Monthly Archives: June 2011
Phoning Home…do I need a new cell phone?
I’m right on the edge of wanting a new phone…my iPhone 3g is old enough that it’s just plain starting to Not Work Any More, since the rest of the systems are now intended for Shiny New iPhones.
Planned obsolescence pisses me off, which is why I’m holding onto the thing out of sheer spite, but it’s letting me down far more often than it’s giving me what I need–and what I need, primarily, is a phone with calendar, email, and GPS capability. I don’t really care about being able to play Angry Birds on it; I need it to do those very simple things. I want something with decent enough battery life that I won’t have to charge it every single day, or worse, worry that it won’t get through the day on a single charge. And I really really want something that will irradiate my brain or hand or right butt-cheek as little as humanly possible should I need to keep my phone near those particular body parts for extended periods of time.

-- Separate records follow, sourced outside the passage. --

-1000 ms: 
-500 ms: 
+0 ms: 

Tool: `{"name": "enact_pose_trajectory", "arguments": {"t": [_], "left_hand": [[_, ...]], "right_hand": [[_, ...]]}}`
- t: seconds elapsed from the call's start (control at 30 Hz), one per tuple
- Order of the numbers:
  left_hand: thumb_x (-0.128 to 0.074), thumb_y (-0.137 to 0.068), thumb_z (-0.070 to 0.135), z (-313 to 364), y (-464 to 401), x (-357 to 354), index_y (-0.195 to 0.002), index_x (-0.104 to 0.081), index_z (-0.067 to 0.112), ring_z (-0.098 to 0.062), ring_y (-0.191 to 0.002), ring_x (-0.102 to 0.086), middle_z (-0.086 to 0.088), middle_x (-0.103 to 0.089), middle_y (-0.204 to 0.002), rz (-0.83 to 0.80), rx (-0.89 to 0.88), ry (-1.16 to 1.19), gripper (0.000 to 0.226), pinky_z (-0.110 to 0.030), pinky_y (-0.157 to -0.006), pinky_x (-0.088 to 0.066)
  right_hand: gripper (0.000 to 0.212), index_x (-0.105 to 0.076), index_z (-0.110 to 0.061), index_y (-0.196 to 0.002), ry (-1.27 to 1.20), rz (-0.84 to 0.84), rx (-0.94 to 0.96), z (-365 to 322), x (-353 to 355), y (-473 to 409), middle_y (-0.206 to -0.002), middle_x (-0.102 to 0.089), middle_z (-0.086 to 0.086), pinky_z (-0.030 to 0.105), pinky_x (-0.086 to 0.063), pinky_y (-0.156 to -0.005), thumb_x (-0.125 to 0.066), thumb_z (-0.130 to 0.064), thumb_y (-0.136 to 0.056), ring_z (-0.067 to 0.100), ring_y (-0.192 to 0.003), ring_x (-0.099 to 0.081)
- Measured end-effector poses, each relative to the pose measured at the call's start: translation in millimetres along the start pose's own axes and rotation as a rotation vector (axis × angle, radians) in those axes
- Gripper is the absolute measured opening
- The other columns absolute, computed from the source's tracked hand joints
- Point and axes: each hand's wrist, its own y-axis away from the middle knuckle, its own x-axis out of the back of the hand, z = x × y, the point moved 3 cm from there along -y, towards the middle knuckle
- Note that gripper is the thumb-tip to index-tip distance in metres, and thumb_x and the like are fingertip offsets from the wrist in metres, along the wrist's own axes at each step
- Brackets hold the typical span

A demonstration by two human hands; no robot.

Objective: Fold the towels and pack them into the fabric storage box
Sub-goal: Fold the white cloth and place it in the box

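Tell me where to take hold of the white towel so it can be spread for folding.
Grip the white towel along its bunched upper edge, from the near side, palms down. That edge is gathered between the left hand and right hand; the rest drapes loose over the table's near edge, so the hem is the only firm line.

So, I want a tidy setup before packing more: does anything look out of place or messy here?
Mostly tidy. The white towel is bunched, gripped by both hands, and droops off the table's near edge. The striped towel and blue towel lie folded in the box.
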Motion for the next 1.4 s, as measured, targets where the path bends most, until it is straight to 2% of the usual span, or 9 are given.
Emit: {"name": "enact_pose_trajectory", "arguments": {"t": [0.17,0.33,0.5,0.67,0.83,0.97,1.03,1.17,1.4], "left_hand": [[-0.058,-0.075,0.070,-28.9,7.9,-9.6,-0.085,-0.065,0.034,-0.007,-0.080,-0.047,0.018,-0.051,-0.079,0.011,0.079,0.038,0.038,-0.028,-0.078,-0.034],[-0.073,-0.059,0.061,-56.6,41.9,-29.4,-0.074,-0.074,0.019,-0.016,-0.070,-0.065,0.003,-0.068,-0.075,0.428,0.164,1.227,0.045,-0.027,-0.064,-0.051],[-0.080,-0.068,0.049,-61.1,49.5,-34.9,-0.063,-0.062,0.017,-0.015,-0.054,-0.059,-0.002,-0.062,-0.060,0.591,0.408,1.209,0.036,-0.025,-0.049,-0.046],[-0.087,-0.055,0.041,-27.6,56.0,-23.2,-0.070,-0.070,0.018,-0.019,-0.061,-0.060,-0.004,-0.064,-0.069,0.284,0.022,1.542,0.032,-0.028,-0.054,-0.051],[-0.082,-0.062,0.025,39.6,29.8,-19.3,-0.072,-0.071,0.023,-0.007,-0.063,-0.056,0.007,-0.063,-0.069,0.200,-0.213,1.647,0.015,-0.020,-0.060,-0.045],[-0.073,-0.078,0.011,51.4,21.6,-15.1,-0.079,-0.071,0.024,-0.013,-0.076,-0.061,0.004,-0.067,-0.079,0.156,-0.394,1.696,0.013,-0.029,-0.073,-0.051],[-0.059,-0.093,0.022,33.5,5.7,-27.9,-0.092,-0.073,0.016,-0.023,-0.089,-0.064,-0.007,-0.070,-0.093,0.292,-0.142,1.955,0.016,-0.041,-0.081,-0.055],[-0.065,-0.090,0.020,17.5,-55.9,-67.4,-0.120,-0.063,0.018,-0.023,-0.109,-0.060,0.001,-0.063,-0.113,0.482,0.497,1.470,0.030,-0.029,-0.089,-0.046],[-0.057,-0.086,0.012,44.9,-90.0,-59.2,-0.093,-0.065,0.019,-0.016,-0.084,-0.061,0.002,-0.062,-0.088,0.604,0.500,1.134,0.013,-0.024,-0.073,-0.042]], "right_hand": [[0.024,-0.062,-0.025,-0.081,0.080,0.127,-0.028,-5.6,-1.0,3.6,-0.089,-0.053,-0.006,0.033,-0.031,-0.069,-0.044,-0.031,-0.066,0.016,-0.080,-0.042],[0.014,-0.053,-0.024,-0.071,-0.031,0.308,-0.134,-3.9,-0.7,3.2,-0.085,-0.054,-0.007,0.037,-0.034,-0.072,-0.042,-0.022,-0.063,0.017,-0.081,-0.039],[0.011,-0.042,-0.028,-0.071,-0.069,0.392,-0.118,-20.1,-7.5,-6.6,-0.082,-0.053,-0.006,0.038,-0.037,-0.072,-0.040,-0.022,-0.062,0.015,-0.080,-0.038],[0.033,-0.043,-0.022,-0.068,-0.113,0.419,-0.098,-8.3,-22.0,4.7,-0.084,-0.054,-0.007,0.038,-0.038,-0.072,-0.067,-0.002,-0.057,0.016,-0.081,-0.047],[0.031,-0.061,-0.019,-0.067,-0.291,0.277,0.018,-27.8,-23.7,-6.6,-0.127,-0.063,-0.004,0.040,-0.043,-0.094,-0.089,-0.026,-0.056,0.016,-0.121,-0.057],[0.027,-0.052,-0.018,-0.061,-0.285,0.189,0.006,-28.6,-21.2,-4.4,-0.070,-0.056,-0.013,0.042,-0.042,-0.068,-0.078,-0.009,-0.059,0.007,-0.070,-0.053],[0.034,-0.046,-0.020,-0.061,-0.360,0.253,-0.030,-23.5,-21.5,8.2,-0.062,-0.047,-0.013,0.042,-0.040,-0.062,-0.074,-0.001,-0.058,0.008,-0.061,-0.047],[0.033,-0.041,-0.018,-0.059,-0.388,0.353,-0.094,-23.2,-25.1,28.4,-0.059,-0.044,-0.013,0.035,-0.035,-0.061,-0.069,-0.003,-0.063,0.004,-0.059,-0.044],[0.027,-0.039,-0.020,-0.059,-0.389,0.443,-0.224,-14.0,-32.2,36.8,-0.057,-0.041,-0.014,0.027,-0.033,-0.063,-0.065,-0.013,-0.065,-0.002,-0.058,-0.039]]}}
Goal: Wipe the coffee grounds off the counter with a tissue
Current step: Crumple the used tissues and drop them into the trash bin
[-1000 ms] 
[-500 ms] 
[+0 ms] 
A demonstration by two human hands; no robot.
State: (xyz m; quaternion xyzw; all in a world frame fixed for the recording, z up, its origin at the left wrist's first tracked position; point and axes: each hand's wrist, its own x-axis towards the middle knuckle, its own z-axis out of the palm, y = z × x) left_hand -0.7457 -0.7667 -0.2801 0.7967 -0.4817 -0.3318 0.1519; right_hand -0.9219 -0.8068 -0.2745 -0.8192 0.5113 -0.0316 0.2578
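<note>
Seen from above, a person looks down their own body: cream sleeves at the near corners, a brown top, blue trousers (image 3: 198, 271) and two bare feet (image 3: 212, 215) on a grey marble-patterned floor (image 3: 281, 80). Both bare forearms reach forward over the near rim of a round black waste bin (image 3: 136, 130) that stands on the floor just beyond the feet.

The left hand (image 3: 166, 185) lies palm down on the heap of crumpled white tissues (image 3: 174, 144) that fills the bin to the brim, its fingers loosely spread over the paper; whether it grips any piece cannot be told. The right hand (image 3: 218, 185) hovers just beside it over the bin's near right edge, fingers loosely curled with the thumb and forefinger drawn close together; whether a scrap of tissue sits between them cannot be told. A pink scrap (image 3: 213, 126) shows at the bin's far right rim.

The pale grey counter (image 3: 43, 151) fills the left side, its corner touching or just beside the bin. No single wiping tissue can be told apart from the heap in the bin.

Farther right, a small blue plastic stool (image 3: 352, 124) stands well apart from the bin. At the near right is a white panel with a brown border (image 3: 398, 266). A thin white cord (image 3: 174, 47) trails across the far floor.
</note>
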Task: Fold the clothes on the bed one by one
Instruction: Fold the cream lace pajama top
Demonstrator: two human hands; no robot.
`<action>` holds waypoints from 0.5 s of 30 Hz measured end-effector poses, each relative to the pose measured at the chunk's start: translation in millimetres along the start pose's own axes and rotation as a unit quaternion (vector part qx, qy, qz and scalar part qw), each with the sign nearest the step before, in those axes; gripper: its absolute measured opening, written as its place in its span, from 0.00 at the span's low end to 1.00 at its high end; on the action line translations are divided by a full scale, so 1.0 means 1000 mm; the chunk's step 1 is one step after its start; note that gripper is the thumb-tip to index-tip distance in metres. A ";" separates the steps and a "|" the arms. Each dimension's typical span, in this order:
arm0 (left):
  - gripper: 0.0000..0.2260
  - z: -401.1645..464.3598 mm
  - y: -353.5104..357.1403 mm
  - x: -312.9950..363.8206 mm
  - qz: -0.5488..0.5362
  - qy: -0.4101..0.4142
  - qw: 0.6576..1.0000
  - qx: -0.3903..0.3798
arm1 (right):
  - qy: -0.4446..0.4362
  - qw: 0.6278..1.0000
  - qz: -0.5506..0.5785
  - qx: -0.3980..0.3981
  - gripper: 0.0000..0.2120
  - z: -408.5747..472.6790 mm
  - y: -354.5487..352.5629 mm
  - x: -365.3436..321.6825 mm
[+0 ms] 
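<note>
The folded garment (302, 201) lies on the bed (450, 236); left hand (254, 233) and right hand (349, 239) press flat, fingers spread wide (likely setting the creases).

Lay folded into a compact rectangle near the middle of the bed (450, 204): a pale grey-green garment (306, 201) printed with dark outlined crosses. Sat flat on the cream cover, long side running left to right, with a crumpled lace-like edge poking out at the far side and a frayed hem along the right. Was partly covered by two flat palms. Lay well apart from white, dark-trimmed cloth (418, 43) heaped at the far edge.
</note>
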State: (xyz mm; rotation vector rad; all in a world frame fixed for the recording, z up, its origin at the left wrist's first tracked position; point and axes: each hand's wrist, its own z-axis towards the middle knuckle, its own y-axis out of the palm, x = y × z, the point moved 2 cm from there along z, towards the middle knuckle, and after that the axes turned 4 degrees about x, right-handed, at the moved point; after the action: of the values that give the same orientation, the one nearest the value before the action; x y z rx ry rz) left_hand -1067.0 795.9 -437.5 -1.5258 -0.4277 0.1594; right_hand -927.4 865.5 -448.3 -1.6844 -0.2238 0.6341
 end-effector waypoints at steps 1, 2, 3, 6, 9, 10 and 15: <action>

My options seem limited. We’re on AT&T network, which does not have too many phones in the low radiation range. According to the Environmental Working Group, the two lowest-radiation smartphones are the LG Quantum and the Samsung Captivate. The Samsung runs Android, which I like in many respects, but which seems to have some battery life issues. (When you read a boast saying “great battery life! You should even get through a whole day on a single charge!” you know whoever wrote it has expectations that differ a bit from mine!) When a system boasts of being able to run many simultaneous apps…well, the catch there is that battery life can drain pretty fast if you are not careful.
The LG Quantum is a Windows 7 phone, with the lowest radiation emissions, and it seems to be well-reviewed. That’s the one I’m looking at now.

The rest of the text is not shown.